## TASK ITEM
Repeat exactly the lines below that lie between the line with "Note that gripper" and the line with "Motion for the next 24", counting both of those lines as part of the answer.

## RECORD SET

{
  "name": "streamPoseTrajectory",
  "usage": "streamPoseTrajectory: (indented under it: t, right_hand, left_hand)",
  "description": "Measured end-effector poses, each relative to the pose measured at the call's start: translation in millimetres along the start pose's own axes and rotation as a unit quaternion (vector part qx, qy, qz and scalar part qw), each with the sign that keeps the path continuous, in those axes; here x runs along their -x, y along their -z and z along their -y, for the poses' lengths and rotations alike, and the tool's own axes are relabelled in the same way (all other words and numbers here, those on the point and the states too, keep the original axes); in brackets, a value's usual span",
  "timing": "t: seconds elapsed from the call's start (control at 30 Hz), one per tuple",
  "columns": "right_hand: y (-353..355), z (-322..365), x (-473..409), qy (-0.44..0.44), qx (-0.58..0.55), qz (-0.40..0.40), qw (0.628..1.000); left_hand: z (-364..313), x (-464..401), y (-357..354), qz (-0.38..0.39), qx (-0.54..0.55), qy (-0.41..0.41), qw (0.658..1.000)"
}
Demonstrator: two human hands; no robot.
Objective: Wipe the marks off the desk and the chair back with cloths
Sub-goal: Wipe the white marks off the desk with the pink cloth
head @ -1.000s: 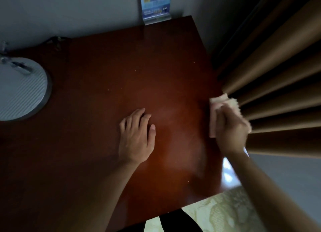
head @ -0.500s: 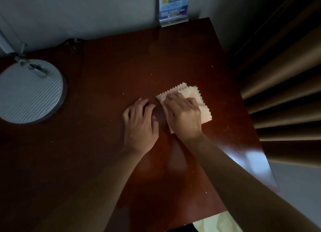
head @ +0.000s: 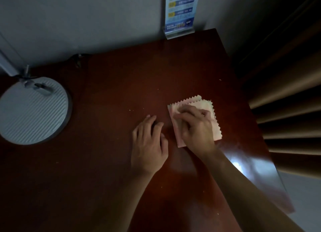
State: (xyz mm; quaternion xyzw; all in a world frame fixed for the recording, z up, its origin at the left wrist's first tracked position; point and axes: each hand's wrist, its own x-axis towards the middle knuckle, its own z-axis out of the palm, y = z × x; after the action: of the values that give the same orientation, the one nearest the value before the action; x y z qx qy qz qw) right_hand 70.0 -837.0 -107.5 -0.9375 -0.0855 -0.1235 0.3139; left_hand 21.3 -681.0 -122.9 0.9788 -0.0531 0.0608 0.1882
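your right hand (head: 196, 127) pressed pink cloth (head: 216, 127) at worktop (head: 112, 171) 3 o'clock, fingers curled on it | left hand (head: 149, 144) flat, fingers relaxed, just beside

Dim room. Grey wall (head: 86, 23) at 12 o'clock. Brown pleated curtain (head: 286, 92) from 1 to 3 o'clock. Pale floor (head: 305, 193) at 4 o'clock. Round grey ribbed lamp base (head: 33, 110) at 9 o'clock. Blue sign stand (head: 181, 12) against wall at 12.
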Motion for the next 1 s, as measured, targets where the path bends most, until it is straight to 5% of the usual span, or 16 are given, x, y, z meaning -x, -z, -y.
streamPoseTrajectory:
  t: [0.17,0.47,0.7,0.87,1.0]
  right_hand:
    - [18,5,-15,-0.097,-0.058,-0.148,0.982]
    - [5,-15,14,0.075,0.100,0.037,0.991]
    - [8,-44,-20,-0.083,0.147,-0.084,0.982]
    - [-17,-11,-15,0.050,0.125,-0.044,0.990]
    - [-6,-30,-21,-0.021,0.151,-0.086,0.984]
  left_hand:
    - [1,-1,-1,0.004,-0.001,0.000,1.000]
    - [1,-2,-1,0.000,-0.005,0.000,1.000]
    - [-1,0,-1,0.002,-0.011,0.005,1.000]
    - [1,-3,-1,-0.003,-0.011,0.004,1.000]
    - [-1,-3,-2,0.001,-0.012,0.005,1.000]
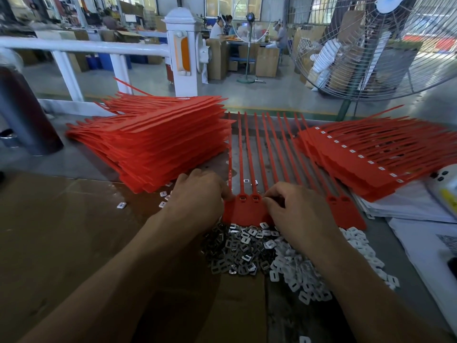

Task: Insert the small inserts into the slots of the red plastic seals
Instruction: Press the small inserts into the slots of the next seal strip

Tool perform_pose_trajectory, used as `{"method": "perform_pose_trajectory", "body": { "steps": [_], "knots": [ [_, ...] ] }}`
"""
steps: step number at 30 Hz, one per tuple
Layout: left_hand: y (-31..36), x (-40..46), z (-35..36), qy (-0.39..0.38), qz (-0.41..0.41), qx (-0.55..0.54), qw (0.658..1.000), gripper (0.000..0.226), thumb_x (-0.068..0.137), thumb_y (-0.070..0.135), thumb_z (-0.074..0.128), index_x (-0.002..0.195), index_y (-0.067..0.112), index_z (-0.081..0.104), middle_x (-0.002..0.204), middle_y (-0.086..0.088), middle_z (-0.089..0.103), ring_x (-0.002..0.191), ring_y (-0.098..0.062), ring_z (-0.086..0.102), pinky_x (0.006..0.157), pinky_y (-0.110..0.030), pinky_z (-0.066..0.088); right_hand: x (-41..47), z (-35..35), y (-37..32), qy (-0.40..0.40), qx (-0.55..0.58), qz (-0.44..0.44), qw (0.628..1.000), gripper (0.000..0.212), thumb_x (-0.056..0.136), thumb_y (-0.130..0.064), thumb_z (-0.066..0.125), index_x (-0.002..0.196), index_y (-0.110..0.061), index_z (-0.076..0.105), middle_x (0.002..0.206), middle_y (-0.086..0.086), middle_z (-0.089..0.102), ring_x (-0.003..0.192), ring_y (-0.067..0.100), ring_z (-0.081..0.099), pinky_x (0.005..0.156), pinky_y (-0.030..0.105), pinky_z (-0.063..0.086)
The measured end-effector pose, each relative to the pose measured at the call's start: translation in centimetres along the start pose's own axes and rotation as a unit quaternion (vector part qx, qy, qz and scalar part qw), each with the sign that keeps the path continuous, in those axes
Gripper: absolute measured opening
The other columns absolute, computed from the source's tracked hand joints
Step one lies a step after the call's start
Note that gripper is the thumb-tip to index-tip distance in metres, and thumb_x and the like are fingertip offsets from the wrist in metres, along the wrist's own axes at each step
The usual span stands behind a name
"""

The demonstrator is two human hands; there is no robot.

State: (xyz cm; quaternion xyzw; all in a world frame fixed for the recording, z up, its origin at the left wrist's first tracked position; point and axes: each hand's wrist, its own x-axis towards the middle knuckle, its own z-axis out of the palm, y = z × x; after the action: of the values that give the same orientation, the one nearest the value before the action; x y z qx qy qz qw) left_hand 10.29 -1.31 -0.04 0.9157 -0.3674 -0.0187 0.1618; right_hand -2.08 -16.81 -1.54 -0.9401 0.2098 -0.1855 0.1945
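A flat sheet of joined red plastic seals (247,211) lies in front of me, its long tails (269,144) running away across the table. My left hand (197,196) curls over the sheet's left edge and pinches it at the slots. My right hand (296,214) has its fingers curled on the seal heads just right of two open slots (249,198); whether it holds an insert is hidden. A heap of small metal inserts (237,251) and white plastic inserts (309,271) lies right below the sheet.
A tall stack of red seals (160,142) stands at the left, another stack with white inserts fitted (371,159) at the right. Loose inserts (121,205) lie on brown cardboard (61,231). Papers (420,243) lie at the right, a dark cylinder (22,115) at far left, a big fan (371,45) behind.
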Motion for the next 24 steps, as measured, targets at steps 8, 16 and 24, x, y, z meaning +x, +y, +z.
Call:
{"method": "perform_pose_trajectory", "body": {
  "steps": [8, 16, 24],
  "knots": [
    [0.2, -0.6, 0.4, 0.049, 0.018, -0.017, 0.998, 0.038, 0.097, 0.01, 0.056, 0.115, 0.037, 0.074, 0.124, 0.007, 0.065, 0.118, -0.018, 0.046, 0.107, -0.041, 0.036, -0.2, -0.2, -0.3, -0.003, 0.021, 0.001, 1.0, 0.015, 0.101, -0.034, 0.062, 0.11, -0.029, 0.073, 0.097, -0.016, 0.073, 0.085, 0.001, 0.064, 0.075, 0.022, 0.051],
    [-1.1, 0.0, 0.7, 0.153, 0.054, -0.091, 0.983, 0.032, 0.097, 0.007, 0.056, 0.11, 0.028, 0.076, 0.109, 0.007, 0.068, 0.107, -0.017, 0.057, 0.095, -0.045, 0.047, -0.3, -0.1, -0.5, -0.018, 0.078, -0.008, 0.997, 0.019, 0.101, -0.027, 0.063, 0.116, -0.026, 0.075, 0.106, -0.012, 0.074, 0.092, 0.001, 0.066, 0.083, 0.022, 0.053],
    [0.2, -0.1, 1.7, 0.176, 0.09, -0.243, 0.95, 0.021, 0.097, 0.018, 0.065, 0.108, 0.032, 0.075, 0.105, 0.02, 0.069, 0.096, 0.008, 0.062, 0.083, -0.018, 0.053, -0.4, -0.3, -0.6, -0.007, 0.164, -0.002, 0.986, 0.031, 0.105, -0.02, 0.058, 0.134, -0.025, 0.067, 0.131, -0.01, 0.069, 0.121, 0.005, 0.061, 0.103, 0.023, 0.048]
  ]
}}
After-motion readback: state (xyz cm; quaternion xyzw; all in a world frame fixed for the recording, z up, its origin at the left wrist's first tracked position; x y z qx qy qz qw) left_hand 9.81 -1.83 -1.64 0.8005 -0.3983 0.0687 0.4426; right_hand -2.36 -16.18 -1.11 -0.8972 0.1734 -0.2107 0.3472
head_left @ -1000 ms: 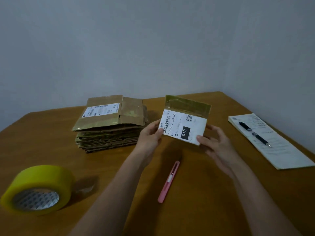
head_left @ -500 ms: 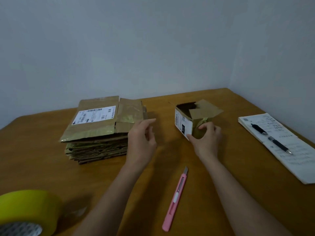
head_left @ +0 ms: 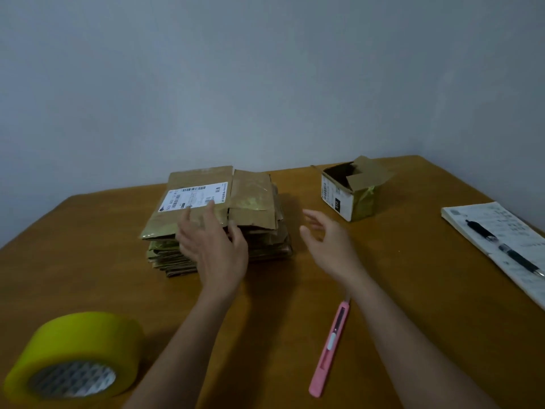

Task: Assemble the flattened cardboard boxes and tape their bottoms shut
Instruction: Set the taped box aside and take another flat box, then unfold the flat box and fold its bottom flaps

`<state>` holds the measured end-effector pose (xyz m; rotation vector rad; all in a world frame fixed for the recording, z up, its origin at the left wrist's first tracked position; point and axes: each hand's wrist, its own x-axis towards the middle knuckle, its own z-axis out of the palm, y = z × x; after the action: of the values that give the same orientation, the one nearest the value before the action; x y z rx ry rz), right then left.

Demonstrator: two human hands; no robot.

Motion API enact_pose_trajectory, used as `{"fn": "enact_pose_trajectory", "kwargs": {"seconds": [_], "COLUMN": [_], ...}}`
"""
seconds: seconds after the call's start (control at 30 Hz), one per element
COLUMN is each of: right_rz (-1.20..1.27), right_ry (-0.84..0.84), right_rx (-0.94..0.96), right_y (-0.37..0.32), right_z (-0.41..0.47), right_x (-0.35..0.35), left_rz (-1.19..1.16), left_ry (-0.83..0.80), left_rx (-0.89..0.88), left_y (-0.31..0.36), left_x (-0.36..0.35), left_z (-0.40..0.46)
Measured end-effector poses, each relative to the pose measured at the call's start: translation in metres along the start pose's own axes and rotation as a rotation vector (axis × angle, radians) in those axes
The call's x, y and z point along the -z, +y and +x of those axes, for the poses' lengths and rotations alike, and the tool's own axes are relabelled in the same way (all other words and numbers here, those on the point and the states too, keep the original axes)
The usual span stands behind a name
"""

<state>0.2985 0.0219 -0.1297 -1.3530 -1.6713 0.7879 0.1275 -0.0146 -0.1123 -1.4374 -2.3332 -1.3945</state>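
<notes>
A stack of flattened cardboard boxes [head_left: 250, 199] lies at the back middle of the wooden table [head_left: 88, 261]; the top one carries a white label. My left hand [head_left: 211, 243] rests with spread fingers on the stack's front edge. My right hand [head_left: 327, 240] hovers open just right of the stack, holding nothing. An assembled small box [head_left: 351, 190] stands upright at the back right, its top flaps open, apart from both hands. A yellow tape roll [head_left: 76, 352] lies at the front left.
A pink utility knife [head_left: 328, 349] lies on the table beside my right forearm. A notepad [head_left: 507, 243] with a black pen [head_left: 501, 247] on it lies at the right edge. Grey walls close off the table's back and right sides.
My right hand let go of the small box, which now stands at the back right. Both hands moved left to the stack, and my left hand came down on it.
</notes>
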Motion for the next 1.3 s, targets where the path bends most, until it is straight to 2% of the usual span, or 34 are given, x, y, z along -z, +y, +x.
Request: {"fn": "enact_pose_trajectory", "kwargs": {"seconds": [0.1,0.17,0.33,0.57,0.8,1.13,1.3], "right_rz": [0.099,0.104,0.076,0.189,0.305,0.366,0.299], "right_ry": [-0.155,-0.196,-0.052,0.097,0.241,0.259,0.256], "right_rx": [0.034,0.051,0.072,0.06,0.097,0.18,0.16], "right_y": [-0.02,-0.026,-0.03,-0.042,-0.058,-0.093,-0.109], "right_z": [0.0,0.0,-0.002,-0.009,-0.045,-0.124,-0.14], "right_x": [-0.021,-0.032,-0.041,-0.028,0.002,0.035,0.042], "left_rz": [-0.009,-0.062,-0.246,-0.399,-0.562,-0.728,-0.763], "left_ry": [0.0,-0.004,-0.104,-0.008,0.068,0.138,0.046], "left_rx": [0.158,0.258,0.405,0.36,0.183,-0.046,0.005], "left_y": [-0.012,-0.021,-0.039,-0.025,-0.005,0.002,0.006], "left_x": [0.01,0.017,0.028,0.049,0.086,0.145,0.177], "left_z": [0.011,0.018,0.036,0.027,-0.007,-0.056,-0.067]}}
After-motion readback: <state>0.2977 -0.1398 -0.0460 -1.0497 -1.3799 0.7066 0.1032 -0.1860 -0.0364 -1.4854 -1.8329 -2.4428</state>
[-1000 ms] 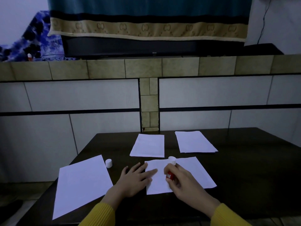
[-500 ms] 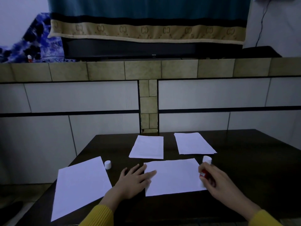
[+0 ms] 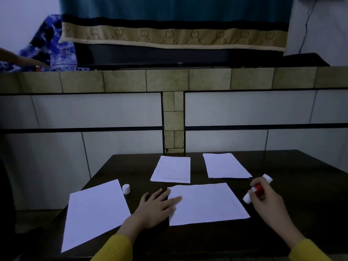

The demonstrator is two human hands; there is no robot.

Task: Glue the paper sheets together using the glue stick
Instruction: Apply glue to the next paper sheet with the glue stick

## RESULT BELOW
Note that gripper is the thumb-tip to index-tip distance in metres, and thumb_x and the like are fingertip offsets from the wrist in metres, along the wrist's own axes at each step
The usual span stands behind a name
"""

The demonstrator is two human hands; there is no robot.

State: (xyz cm; quaternion xyzw; all in a world frame fixed for the recording, z up, its origin at the left wrist's first tracked position; point and axes: each hand's wrist, its own x-axis towards the middle knuckle, its own z-axis out of the palm, y = z × x; after the action: of the values that give the same orientation, the one nearest the value before the action; x y z qx qy qz qw) left_hand 10.29 -1.31 -0.04 0.9157 -0.3674 -0.0187 0.1618; right_hand -2.08 -16.81 -1.54 -0.9401 0.2098 -0.1855 0.1945
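A flat sheet of joined red plastic seals (247,211) lies in front of me, its long tails (269,144) running away across the table. My left hand (197,196) curls over the sheet's left edge and pinches it at the slots. My right hand (296,214) has its fingers curled on the seal heads just right of two open slots (249,198); whether it holds an insert is hidden. A heap of small metal inserts (237,251) and white plastic inserts (309,271) lies right below the sheet.
A tall stack of red seals (160,142) stands at the left, another stack with white inserts fitted (371,159) at the right. Loose inserts (121,205) lie on brown cardboard (61,231). Papers (420,243) lie at the right, a dark cylinder (22,115) at far left, a big fan (371,45) behind.
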Motion for the next 24 steps, as measured, targets at steps 8, 16 and 24, x, y, z meaning +x, +y, +z.

Nothing else belongs to this answer.